TO DO:
The whole listing is to be returned exactly.

MATERIAL PROVIDED:
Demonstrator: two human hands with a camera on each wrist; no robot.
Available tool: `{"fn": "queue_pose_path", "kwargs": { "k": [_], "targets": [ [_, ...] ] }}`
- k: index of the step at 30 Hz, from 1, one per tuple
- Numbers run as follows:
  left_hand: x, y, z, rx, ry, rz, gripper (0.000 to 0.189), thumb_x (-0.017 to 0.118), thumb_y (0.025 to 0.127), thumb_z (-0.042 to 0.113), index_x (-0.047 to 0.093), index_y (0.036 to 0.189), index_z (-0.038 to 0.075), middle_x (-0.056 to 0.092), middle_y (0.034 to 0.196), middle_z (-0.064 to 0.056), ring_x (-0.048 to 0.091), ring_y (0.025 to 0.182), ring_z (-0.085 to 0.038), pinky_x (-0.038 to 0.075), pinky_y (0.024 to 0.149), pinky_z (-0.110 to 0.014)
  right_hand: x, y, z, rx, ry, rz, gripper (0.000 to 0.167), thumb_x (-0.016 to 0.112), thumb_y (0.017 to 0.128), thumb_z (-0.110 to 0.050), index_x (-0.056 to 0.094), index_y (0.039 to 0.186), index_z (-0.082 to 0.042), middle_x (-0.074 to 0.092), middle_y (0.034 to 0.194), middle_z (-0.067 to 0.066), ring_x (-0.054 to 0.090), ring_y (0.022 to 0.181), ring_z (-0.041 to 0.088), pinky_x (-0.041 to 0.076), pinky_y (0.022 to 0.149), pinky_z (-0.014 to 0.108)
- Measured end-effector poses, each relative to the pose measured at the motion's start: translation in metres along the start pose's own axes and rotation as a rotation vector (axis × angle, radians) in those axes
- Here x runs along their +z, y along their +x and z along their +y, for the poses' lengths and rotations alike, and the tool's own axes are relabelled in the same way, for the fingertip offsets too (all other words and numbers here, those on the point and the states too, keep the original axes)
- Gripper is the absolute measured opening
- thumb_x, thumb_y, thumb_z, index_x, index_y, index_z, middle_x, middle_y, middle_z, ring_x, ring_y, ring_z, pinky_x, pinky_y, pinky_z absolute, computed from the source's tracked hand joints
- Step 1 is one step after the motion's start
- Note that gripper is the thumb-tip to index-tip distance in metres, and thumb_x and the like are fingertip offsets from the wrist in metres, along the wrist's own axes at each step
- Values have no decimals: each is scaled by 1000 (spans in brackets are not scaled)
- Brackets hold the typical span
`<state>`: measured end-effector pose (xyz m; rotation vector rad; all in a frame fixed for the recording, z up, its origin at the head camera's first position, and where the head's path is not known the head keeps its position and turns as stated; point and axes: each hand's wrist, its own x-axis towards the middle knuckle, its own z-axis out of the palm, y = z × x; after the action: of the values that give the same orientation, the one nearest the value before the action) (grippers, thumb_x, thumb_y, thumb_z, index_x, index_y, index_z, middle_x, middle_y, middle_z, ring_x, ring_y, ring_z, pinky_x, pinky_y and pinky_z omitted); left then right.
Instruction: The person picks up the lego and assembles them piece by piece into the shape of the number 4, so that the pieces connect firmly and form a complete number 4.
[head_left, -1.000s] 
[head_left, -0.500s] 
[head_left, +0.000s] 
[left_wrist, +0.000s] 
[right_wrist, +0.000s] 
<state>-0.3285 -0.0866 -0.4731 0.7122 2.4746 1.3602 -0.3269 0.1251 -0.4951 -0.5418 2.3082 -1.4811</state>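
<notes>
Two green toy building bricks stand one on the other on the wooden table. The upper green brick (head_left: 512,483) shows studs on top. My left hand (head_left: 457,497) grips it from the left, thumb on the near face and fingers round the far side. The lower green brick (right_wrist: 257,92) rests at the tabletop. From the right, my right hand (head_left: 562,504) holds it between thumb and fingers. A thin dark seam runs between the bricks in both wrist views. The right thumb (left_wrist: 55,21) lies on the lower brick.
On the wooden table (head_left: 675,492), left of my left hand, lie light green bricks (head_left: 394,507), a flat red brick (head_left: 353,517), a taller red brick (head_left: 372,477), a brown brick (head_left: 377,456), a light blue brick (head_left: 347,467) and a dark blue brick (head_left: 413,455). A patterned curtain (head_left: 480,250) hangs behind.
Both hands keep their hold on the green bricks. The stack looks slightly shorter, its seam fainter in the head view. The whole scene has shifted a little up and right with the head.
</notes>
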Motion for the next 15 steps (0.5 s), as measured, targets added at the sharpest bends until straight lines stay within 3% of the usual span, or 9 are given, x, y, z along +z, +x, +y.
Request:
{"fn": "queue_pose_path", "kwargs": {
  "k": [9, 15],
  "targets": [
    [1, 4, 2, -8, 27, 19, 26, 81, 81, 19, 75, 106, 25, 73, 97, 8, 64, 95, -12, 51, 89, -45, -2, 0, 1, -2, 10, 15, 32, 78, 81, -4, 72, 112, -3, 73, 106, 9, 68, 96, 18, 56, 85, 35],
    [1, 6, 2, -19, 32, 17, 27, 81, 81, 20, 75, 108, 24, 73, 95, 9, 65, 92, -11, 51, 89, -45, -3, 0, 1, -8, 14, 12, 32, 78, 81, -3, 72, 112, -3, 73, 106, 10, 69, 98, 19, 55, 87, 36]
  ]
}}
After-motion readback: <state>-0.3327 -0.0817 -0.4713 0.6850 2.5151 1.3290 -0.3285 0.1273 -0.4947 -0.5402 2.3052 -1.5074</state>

SOLUTION TO THIS PROBLEM:
Demonstrator: two human hands with a camera on each wrist; no robot.
Available tool: `{"fn": "queue_pose_path", "kwargs": { "k": [_], "targets": [ [_, ...] ] }}`
- k: index of the step at 30 Hz, from 1, one per tuple
- Numbers run as follows:
  left_hand: x, y, z, rx, ry, rz, gripper (0.000 to 0.189), thumb_x (-0.017 to 0.118), thumb_y (0.025 to 0.127), thumb_z (-0.042 to 0.113), index_x (-0.047 to 0.093), index_y (0.036 to 0.189), index_z (-0.038 to 0.075), middle_x (-0.056 to 0.092), middle_y (0.034 to 0.196), middle_z (-0.064 to 0.056), ring_x (-0.048 to 0.091), ring_y (0.025 to 0.182), ring_z (-0.085 to 0.038), pinky_x (-0.038 to 0.075), pinky_y (0.024 to 0.149), pinky_z (-0.110 to 0.014)
  right_hand: x, y, z, rx, ry, rz, gripper (0.000 to 0.167), thumb_x (-0.016 to 0.112), thumb_y (0.017 to 0.128), thumb_z (-0.110 to 0.050), index_x (-0.056 to 0.094), index_y (0.039 to 0.186), index_z (-0.082 to 0.042), middle_x (-0.074 to 0.092), middle_y (0.034 to 0.194), middle_z (-0.067 to 0.066), ring_x (-0.054 to 0.090), ring_y (0.022 to 0.181), ring_z (-0.041 to 0.088), pinky_x (-0.041 to 0.076), pinky_y (0.022 to 0.149), pinky_z (-0.014 to 0.108)
- Measured end-effector poses, each relative to the pose measured at the motion's start: translation in metres along the start pose's own axes and rotation as a rotation vector (axis × angle, radians) in those axes
- Here x runs along their +z, y along their +x and z along their +y, for the poses' lengths and rotations alike, and the tool's own axes are relabelled in the same way, for the fingertip offsets too (all other words and numbers here, those on the point and the states too, keep the original axes)
- Gripper is the absolute measured opening
- thumb_x, thumb_y, thumb_z, index_x, index_y, index_z, middle_x, middle_y, middle_z, ring_x, ring_y, ring_z, pinky_x, pinky_y, pinky_z absolute, computed from the source's tracked hand joints
- Step 1 is one step after the motion's start
- Note that gripper is the thumb-tip to index-tip distance in metres, and thumb_x and the like are fingertip offsets from the wrist in metres, along the wrist's own axes at each step
- Values have no decimals: each is scaled by 1000 (spans in brackets are not scaled)
- Brackets hold the typical span
`<state>`: measured end-effector pose (xyz m; rotation vector rad; all in a frame fixed for the recording, z up, its origin at the head camera's first position, and where the head's path is not known the head keeps its position and turns as stated; point and axes: each hand's wrist, its own x-axis towards the middle knuckle, its own z-axis out of the palm, y = z × x; after the action: of the values that give the same orientation, the one nearest the value before the action) (grippers, thumb_x, thumb_y, thumb_z, index_x, index_y, index_z, middle_x, middle_y, middle_z, ring_x, ring_y, ring_z, pinky_x, pinky_y and pinky_z omitted); left then right.
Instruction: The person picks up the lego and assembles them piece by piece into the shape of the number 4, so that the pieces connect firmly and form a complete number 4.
[head_left, -1.000s] 
[head_left, -0.500s] 
[head_left, +0.000s] 
[left_wrist, +0.000s] 
[right_wrist, +0.000s] 
<state>-0.3285 -0.0866 -0.4731 0.7122 2.4746 1.3602 -0.3269 0.1251 -0.4951 -0.5418 2.3082 -1.4811</state>
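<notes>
Two green toy building bricks stand one on the other on the wooden table. The upper green brick (head_left: 512,483) shows studs on top. My left hand (head_left: 457,497) grips it from the left, thumb on the near face and fingers round the far side. The lower green brick (right_wrist: 257,92) rests at the tabletop. From the right, my right hand (head_left: 562,504) holds it between thumb and fingers. A thin dark seam runs between the bricks in both wrist views. The right thumb (left_wrist: 55,21) lies on the lower brick.
On the wooden table (head_left: 675,492), left of my left hand, lie light green bricks (head_left: 394,507), a flat red brick (head_left: 353,517), a taller red brick (head_left: 372,477), a brown brick (head_left: 377,456), a light blue brick (head_left: 347,467) and a dark blue brick (head_left: 413,455). A patterned curtain (head_left: 480,250) hangs behind.
Both hands keep their hold on the green bricks. The stack looks slightly shorter, its seam fainter in the head view. The whole scene has shifted a little up and right with the head.
</notes>
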Motion for the next 15 steps (0.5 s), as measured, targets added at the sharpest bends until straight lines stay within 3% of the usual span, or 9 are given, x, y, z along +z, +x, +y.
Request:
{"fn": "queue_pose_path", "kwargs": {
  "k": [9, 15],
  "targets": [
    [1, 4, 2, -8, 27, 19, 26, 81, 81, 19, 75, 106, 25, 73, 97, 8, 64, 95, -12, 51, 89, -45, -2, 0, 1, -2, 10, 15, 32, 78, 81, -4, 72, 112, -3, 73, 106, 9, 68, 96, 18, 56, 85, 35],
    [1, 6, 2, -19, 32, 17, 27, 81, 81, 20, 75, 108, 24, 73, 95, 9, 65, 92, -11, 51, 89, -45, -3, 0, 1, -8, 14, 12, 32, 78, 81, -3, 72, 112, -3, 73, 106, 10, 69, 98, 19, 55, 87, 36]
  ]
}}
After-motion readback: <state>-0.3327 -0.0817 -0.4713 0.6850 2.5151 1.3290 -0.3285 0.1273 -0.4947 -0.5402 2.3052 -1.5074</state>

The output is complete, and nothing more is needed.